The dispute between Cisco, Internet Security Systems, the Black Hat conference and a former ISS security expert - who Wednesday at the show revealed information related to hacking Cisco routers - reached a point of legal settlement Thursday.
Michael Lynn, who had hired high-tech defense lawyer Jennifer Grannick as his attorney as he faced legal action Wednesday from his former employer ISS and Cisco, Thursday agreed to sign a court injunction. The injunction requires him to return any materials or disassembled code related to Cisco and never to discuss the materials related to the presentation he gave at the Black Hat conference on July 27.
That talk, which he gave in spite of a prohibition from ISS, and after a request by Cisco for it to be canceled on Monday, pulled him into a legal whirlwind. Cisco and ISS on Monday decided it was premature to release sensitive information related to how unpatched Cisco routers can be hacked and were furious when the main researcher who had uncovered the exploits defiantly spoke out on the topic.
The agreement, signed by all parties, also requires Black Hat to never disseminate a video made of Lynn’s presentation on July 27 and to deliver to Cisco any video recording made of Lynn.
According to the injunction Lynn is also forbidden from “unlawfully disassembling or reverse engineering Cisco code in the future… [and] using Cisco decompiled code currently in his possession or control for any purpose.”

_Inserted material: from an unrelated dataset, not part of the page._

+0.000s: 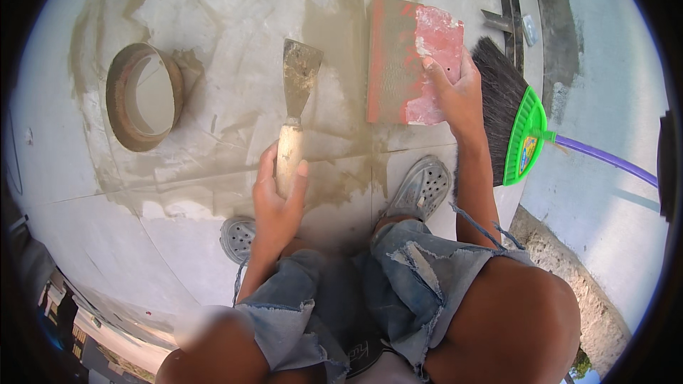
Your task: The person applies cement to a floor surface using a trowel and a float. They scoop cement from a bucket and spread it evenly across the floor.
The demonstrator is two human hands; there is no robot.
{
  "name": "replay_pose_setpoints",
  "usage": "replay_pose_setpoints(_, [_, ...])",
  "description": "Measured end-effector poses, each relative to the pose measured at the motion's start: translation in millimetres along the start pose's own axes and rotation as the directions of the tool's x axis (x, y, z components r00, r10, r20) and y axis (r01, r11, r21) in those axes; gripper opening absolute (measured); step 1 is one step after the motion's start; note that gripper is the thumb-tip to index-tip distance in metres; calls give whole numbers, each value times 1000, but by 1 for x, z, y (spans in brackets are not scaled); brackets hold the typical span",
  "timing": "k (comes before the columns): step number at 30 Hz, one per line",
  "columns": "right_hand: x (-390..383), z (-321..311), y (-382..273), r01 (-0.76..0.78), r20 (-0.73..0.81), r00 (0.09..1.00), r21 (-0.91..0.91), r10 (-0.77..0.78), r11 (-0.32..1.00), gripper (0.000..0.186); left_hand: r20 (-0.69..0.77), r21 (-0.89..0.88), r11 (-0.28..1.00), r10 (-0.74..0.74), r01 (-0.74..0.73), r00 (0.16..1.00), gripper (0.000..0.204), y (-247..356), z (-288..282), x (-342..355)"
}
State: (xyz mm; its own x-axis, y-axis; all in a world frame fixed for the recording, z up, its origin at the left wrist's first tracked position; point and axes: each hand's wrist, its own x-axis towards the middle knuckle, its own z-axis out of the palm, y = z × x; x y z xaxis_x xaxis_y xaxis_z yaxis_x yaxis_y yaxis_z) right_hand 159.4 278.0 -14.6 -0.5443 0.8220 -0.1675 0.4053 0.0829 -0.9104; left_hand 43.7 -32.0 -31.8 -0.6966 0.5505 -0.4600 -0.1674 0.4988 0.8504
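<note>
A pale tiled floor [92, 213] smeared with grey mortar is seen. A round metal ring [142, 96] is set on it toward the left. A red trowel board [409, 60] is laid flat near the middle, and a broom [523, 128] with black bristles, green head and purple handle is laid just beside it on the right.

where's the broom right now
In the head view the broom lies on the floor at the right, its dark bristles just behind the right hand, which presses a red trowel.
</note>
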Motion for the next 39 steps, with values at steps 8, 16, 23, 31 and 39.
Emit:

These restrictions raise the issues of when security research crosses the line from the side of altruistic or responsible hacking to breaking the law, experts say.
“Reverse engineering on its own is legally OK,” says Lee Bromberg, senior partner for Bromberg & Sunstein, a Boston law firm specializing in electronic intellectual property litigation. But there are several exceptions. “If in doing this, you violate a patent, you’re still violating a patent. If you are violating a copyright, you’re violating a copyright,” he says.

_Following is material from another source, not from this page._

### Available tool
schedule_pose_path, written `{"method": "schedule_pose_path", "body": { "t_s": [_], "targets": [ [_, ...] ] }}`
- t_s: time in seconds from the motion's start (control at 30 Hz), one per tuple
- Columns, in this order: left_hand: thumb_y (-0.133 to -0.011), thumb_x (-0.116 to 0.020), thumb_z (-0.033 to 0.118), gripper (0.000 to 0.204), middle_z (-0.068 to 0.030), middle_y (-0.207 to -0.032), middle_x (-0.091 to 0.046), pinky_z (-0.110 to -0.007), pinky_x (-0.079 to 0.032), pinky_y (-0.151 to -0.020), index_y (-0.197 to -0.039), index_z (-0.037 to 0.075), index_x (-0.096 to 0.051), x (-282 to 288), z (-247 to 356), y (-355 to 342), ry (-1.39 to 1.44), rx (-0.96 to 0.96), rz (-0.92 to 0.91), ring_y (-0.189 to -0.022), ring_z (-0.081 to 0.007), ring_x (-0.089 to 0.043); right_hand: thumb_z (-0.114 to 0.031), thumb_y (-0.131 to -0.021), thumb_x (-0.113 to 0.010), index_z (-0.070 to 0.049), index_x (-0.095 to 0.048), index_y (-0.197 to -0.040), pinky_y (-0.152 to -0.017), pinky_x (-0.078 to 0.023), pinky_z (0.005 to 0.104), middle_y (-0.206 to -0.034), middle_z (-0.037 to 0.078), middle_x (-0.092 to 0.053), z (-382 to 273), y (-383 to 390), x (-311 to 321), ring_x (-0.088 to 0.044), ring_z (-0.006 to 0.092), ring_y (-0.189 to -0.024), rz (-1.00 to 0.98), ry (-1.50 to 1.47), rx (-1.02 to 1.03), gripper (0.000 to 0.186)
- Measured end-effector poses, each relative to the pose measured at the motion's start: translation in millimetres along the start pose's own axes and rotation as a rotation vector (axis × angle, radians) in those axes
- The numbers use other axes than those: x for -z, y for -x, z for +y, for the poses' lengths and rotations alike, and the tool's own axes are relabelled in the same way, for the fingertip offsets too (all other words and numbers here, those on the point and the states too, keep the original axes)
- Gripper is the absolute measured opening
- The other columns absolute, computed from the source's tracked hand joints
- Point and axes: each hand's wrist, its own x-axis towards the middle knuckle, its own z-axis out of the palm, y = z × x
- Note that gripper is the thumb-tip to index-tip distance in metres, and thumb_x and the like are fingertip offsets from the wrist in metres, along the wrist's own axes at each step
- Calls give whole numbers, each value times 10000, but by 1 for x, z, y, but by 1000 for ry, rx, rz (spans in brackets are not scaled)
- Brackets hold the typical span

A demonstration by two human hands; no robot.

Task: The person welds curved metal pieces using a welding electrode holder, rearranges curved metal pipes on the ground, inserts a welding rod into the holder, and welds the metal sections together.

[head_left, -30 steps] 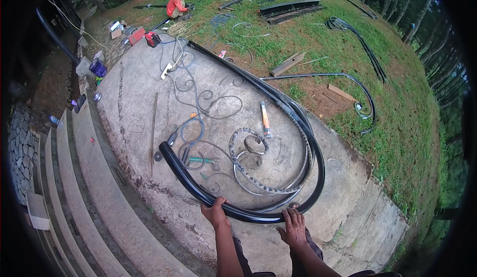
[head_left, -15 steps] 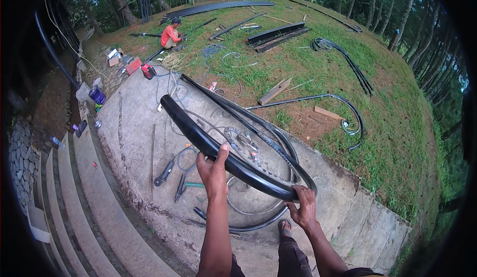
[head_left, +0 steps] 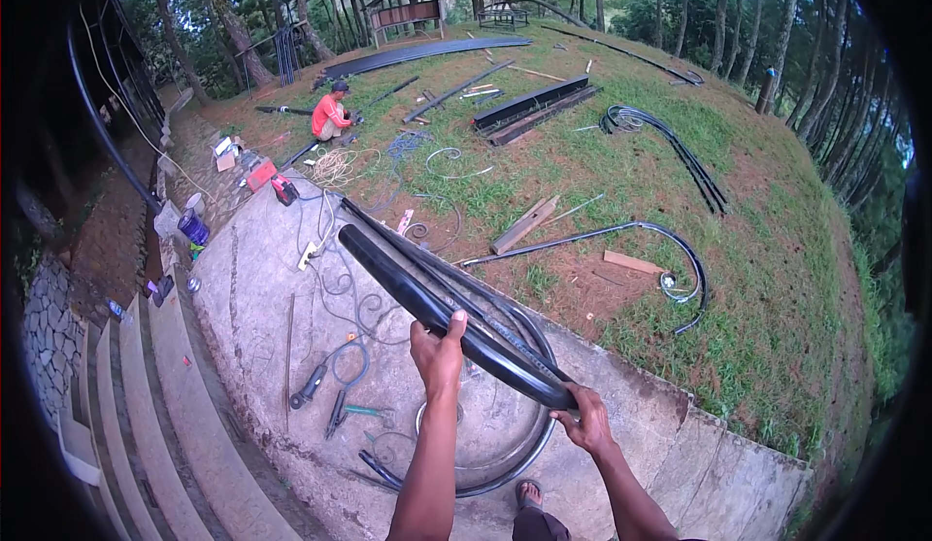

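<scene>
A thick, gently curved black pipe (head_left: 413, 288) slants across the middle, its far end raised to the upper left. My left hand (head_left: 439, 352) grips it near the middle, thumb on top. At the near right end, my right hand (head_left: 584, 420) is closed round the pipe. Beneath and beyond it, long thin black bent tubes (head_left: 519, 322) lie on the concrete slab, partly hidden by the pipe. A curved black tube (head_left: 524, 463) loops below my hands. On the slab to the left are an angle grinder (head_left: 311, 386), a dark clamp-like tool (head_left: 336, 415) and a green-handled tool (head_left: 363, 410).
Curved concrete steps (head_left: 184, 395) drop off at the left. A person in a red shirt (head_left: 330, 114) squats on the grass, near cables (head_left: 335, 167) and a red machine (head_left: 283, 189). Bent black tubes (head_left: 670, 148), black beams (head_left: 534, 104) and a wooden block (head_left: 524, 225) lie on the grass.
The view has tilted up and shifted. The pipe and both hands sit slightly lower in it, the pipe's far end further right. Both hands still hold the pipe.
</scene>
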Motion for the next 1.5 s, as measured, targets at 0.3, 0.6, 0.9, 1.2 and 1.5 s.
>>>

Violating “trade secret” agreements can be another sticky area, Bromberg says. Such an agreement could include a non-disclosure agreement, or an employment obligation contract, “or it could be as simple as going on the Internet, clicking ‘yes’ on a piece of software’s licensing terms and conditions before installing.”
In the Cisco case, “ Cisco must have had some basis on which to demonstrate to the court that the defendant had an obligation not to reverse-engineer, whether it was contractual or otherwise, or arising out of trade secret law, “ he says.

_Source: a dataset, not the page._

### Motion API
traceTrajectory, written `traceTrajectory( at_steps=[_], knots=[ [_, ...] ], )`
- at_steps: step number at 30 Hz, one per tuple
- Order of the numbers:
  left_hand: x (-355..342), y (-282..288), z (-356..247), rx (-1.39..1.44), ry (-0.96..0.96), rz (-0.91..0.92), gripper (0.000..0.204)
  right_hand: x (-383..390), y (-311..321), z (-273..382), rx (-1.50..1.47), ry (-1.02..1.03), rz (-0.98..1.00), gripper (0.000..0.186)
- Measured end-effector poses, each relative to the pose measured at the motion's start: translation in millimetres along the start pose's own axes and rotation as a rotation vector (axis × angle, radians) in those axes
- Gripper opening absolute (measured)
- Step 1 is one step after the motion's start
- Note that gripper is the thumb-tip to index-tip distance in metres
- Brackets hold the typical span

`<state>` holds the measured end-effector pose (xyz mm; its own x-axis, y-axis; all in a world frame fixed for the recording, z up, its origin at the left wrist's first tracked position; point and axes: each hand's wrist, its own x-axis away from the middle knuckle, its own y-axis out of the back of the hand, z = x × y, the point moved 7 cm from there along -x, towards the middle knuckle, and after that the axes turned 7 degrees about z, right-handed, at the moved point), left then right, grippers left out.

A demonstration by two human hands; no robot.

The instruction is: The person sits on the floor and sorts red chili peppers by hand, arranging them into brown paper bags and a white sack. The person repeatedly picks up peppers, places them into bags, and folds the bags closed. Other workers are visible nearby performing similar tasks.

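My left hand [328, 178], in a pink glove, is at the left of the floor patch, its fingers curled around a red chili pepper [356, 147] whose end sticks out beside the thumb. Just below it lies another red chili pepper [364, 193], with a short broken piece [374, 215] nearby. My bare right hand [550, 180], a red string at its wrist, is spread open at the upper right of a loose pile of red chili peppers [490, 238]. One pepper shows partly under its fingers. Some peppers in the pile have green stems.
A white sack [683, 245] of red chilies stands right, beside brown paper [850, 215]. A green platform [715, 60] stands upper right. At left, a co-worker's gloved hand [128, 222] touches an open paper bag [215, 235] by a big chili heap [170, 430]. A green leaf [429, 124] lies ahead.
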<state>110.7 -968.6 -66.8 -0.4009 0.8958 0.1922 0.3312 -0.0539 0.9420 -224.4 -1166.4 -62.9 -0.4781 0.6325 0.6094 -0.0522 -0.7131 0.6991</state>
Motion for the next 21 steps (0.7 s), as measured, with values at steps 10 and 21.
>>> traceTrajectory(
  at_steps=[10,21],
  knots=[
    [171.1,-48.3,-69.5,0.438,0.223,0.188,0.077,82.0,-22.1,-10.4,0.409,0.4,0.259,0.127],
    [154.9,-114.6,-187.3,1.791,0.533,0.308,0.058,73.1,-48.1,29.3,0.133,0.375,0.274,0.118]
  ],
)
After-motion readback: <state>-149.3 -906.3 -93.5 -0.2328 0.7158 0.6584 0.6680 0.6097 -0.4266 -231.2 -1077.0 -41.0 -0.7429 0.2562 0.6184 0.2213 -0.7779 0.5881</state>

Legalese aside, Cisco’s move against ISS’s Lynn sends the wrong message to the security community, some in the industry say.
“Security researchers won’t want to make stuff public if Cisco is just going to come back at them with legal action,” Marc Maiffret, co-founder and chief hacking officer of eEye Digital Security, a vulnerability research and security vendor. “Why should someone report something to Cisco if the company is going to act this way?” he says. “Who would want to work with a company that’s going to do stuff like this?”